- _What needs to be done_
Each line below should be repeated exactly as written, with no pictures carried over.

··· Data provided ···

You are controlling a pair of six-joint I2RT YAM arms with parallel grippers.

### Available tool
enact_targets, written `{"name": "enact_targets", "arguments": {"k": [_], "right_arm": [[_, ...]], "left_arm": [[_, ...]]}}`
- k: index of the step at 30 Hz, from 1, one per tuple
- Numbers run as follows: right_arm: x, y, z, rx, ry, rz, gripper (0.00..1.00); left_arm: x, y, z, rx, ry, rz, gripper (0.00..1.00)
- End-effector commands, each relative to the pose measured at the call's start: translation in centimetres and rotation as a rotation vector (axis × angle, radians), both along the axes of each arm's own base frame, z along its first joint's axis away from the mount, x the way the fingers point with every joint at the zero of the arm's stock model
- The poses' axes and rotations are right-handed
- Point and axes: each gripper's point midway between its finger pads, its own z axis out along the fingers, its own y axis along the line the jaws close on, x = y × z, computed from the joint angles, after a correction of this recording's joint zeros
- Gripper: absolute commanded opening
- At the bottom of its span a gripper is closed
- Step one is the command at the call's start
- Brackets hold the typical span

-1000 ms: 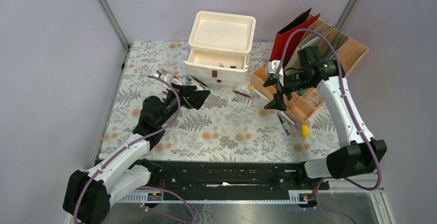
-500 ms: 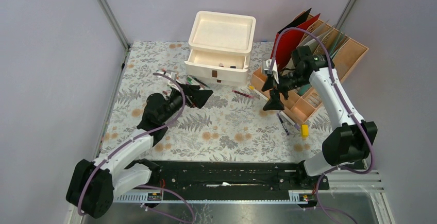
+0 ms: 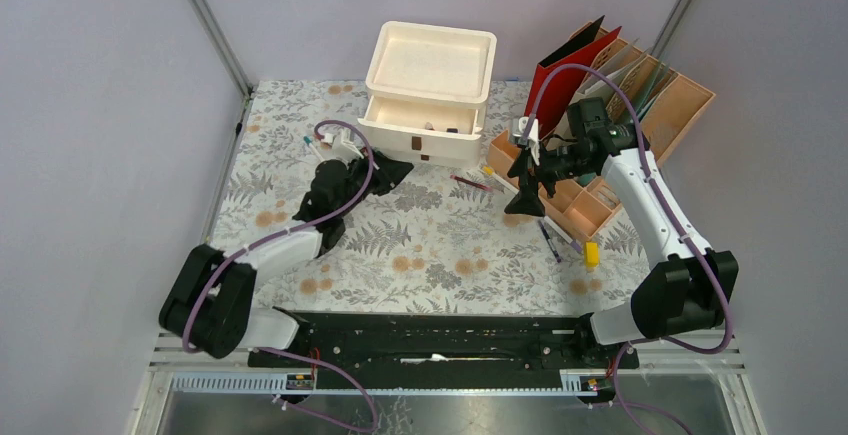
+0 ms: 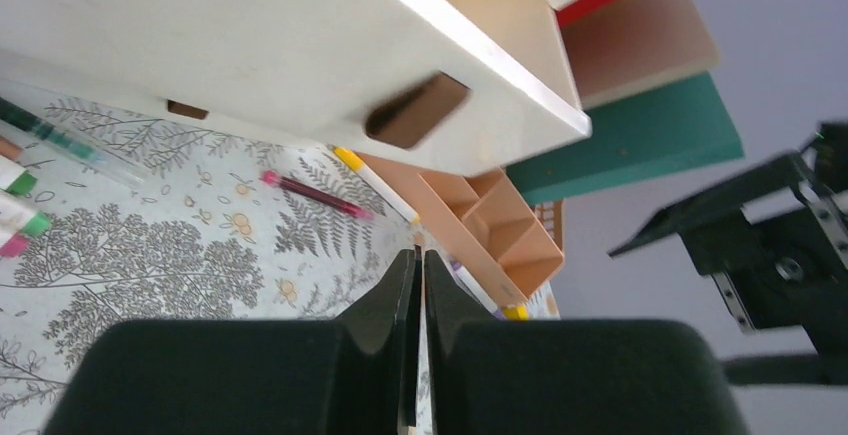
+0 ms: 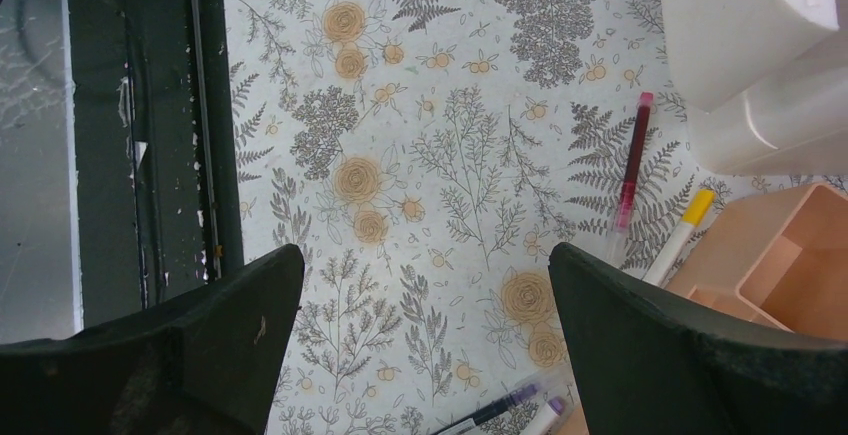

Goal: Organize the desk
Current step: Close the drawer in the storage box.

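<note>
The desk is a fern-and-flower cloth with pens scattered on it. My left gripper hovers low just in front of the white drawer unit. In the left wrist view this left gripper is shut, and nothing shows between its fingers. My right gripper hangs open above the cloth beside the orange organiser. The right wrist view shows the right gripper open over bare cloth. A pink pen and a yellow marker lie beyond it. Purple pens lie under its right finger.
The drawer unit's lower drawer is pulled open. Markers lie left of the drawer unit. A red folder stands in the organiser. A yellow cap lies near the right edge. A black rail runs along the near edge.
My left arm has reached forward and right towards the drawer unit, and its jaws have gone from open to shut. My right gripper has shifted slightly left and stays open.
</note>
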Motion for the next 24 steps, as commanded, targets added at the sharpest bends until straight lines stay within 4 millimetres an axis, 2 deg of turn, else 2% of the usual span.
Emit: {"name": "enact_targets", "arguments": {"k": [1,6,9,16,19,24], "right_arm": [[0.4,0.3,1.0,0.019,-0.05,-0.027,1.0],[0.4,0.3,1.2,0.024,-0.063,-0.035,1.0],[0.5,0.3,1.2,0.023,-0.063,-0.036,1.0],[0.6,0.2,0.9,0.015,-0.06,-0.038,1.0],[0.6,0.2,0.8,0.012,-0.06,-0.038,1.0],[0.7,0.0,0.7,0.006,-0.061,-0.042,1.0]], "left_arm": [[3.7,-0.5,2.0,-0.064,-0.012,0.092,0.06],[7.8,-1.3,1.3,-0.054,-0.001,0.153,0.03],[9.9,-1.3,2.1,-0.046,-0.047,0.196,0.03],[14.2,-1.2,2.8,-0.063,-0.077,0.219,0.13],[15.3,-1.3,3.0,-0.082,-0.086,0.193,0.17],[14.7,-1.7,3.4,-0.086,-0.107,0.12,0.29]]}}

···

- _Solved problem_
You are controlling a pair of six-joint I2RT YAM arms with parallel grippers.

### Available tool
enact_targets, written `{"name": "enact_targets", "arguments": {"k": [_], "right_arm": [[_, ...]], "left_arm": [[_, ...]]}}`
- k: index of the step at 30 Hz, from 1, one per tuple
- Numbers run as follows: right_arm: x, y, z, rx, ry, rz, gripper (0.00..1.00); left_arm: x, y, z, rx, ry, rz, gripper (0.00..1.00)
- End-effector commands, each relative to the pose measured at the call's start: translation in centimetres and rotation as a rotation vector (axis × angle, radians), both along the axes of each arm's own base frame, z along its first joint's axis away from the mount, x the way the fingers point with every joint at the zero of the arm's stock model
- The poses' axes and rotations are right-handed
- Point and axes: each gripper's point midway between its finger pads, its own z axis out along the fingers, its own y axis along the line the jaws close on, x = y × z, computed from the joint angles, after a correction of this recording's joint zeros
- Gripper: absolute commanded opening
- At the bottom of its span a gripper is closed
- Step one is the command at the call's start
- Brackets hold the typical span

-1000 ms: 
-500 ms: 
+0 ms: 
+0 ms: 
+0 ms: 

Goal: Organize the desk
Current step: Close the drawer in the storage box.

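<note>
The desk is a fern-and-flower cloth with pens scattered on it. My left gripper hovers low just in front of the white drawer unit. In the left wrist view this left gripper is shut, and nothing shows between its fingers. My right gripper hangs open above the cloth beside the orange organiser. The right wrist view shows the right gripper open over bare cloth. A pink pen and a yellow marker lie beyond it. Purple pens lie under its right finger.
The drawer unit's lower drawer is pulled open. Markers lie left of the drawer unit. A red folder stands in the organiser. A yellow cap lies near the right edge. A black rail runs along the near edge.
My left arm has reached forward and right towards the drawer unit, and its jaws have gone from open to shut. My right gripper has shifted slightly left and stays open.
</note>
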Motion for the next 24 steps, as commanded, targets added at the sharpest bends until straight lines stay within 4 millimetres an axis, 2 deg of turn, else 2% of the usual span.
Emit: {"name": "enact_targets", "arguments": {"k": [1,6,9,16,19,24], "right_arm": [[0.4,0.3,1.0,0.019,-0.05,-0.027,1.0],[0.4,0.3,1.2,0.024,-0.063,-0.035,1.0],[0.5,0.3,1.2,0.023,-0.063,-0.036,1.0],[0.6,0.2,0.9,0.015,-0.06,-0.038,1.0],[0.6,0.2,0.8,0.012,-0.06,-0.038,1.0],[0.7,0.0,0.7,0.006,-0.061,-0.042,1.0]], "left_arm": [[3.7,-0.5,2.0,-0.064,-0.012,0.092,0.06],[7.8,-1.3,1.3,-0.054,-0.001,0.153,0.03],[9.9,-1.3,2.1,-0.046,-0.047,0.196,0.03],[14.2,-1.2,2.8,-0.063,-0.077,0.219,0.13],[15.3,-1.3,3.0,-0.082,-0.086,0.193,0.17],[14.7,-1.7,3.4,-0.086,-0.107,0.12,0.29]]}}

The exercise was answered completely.